The Fat Lady looked annoyed with them for waking her up so early. “Fine, fine, see if I care!” she shrieked after them. “You little troublemakers!”

In the dark before they reached the stairs to the dormitory, Fred and George grinned identical grins at each other. For they were, undoubtedly, troublemakers. And they had no intention of missing the Quidditch tryouts.

“Shh! Keep your voice down!” George whispered at Fred. “Do you have the Map out? Is Snape or Filch or McGonagall or anyone coming?”

“Nope. The coast is clear.” The two of them scurried past the entrance to Dumbledore’s office and scampered through Hogwarts’s front doors out onto the grounds. They followed the commotions coming from the Quidditch pitch all the way around the school, where they found a group of scarlet-and-gold-clad hopefuls clamoring around their older brother and the rest of the current Quidditch team.

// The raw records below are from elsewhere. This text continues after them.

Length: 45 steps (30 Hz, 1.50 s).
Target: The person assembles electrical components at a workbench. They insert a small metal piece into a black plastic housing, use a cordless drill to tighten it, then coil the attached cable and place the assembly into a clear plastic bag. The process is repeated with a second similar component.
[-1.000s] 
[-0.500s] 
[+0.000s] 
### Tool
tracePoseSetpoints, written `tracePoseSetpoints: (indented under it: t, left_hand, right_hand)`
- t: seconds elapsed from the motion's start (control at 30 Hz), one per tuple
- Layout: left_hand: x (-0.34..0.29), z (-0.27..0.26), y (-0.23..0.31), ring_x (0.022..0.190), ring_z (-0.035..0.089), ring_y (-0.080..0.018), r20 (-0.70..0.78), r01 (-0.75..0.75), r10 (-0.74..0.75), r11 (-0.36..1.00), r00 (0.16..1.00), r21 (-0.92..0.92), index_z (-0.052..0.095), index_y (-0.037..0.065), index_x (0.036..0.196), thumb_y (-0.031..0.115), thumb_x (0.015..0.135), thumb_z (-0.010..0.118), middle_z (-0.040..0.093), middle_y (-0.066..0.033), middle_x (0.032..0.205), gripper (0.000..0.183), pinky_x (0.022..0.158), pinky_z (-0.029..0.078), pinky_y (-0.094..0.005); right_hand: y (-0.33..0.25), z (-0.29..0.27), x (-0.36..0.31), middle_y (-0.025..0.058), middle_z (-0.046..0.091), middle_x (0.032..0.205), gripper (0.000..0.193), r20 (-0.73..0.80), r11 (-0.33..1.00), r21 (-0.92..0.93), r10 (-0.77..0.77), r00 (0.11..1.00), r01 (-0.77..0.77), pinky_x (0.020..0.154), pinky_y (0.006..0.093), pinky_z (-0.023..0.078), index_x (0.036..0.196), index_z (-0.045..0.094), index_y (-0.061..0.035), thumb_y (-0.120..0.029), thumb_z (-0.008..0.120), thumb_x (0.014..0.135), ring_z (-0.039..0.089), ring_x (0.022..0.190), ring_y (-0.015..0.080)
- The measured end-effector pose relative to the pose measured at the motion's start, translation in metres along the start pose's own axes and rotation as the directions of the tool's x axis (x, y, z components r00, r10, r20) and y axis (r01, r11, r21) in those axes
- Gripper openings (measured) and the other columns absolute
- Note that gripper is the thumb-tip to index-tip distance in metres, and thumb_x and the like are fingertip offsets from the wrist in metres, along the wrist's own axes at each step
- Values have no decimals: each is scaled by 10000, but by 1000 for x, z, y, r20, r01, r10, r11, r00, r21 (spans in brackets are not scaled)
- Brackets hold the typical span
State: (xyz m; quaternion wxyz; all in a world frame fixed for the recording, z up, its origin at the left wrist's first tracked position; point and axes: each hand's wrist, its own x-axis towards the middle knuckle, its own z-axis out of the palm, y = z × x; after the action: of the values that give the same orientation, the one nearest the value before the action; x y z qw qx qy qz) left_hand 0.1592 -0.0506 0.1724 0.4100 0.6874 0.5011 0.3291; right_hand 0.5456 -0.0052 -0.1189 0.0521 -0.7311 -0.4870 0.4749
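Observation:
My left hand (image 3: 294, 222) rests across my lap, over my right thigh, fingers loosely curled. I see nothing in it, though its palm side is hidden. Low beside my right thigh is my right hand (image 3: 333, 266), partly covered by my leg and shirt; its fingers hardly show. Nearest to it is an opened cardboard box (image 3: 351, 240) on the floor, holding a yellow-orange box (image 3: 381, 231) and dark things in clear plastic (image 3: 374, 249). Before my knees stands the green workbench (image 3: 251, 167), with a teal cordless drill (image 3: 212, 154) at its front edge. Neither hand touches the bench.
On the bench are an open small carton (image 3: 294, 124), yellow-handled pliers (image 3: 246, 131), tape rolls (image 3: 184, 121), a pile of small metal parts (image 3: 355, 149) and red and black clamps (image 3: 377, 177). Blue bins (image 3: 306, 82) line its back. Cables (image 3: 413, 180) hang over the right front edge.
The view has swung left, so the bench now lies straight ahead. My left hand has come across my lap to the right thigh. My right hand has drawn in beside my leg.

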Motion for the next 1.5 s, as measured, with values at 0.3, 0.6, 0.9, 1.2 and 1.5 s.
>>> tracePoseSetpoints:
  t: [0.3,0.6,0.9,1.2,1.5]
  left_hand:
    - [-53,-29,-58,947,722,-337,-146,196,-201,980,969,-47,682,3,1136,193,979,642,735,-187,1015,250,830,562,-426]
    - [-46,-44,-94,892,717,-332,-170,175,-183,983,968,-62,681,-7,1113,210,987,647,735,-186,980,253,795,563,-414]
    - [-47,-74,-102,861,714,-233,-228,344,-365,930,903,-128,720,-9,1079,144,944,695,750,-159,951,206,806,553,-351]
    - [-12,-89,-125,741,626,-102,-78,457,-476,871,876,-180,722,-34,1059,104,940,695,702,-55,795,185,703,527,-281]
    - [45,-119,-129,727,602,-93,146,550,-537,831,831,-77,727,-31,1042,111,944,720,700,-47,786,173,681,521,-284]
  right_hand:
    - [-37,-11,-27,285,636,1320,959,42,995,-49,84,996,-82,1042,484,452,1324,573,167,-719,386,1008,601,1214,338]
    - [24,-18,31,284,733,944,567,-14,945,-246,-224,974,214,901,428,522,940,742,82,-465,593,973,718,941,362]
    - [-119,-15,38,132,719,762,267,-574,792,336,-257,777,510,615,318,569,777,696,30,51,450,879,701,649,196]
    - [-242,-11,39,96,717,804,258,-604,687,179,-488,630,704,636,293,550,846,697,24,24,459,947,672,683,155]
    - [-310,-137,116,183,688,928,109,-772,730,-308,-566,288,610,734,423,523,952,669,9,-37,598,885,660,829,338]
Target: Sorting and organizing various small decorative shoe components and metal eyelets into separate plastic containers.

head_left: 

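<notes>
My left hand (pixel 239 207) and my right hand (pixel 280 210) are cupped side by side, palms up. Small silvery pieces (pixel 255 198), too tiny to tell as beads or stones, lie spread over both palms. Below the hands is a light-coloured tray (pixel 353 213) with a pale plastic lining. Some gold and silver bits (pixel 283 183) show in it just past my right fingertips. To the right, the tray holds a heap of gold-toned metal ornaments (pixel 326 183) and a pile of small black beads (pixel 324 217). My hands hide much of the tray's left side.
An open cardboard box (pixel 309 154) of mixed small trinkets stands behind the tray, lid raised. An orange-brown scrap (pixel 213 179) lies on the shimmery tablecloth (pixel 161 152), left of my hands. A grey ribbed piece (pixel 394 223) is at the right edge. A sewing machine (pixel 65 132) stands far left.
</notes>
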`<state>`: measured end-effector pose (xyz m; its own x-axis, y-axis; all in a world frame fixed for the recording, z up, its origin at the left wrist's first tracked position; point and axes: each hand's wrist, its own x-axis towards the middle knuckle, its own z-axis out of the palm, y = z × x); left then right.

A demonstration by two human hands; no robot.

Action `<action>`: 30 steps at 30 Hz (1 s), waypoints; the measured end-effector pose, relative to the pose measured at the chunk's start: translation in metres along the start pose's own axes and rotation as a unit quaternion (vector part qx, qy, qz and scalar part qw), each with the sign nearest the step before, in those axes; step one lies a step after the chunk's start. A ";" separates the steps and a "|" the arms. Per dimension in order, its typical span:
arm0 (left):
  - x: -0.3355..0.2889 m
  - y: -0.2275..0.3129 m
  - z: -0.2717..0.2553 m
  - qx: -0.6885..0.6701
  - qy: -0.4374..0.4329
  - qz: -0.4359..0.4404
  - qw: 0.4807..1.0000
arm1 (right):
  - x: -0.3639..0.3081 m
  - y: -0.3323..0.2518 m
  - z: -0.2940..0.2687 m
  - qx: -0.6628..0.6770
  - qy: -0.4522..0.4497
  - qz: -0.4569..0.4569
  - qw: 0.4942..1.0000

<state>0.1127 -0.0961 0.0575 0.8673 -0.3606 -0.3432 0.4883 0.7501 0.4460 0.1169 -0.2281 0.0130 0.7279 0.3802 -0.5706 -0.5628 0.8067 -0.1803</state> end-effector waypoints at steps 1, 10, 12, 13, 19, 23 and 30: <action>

“Welcome, one and all, to the Gryffindor Quidditch team tryouts!” Charlie called. “Good luck to everyone of you. And now, let us begin!”

“Good, we’re right on time,” George said.

“First up, Cynthia Myrtle.”

A short, tubby third-year girl with short, boyish strawberry blonde hair stepped forward with her broom, a Cleansweep 01 that looked close to falling apart. There were only a few twigs left in the tail. The twins saw Charlie’s eyebrows rise slightly. The girl mounted the broom, only to fall off again.

“Next,” Charlie called out.

The line went on for ages, and no one with the least amount of actual talent did anything remarkable at all. Most of them had problems staying on their brooms, and the rest couldn’t fly and hold a Beater’s club at the same time, let alone hit any speeding Bludgers with it. Only two second-year girls, Angelina Johnson and Alicia Spinnet, showed any real knack for flying and passing the Quaffle to each other without getting their heads knocked off.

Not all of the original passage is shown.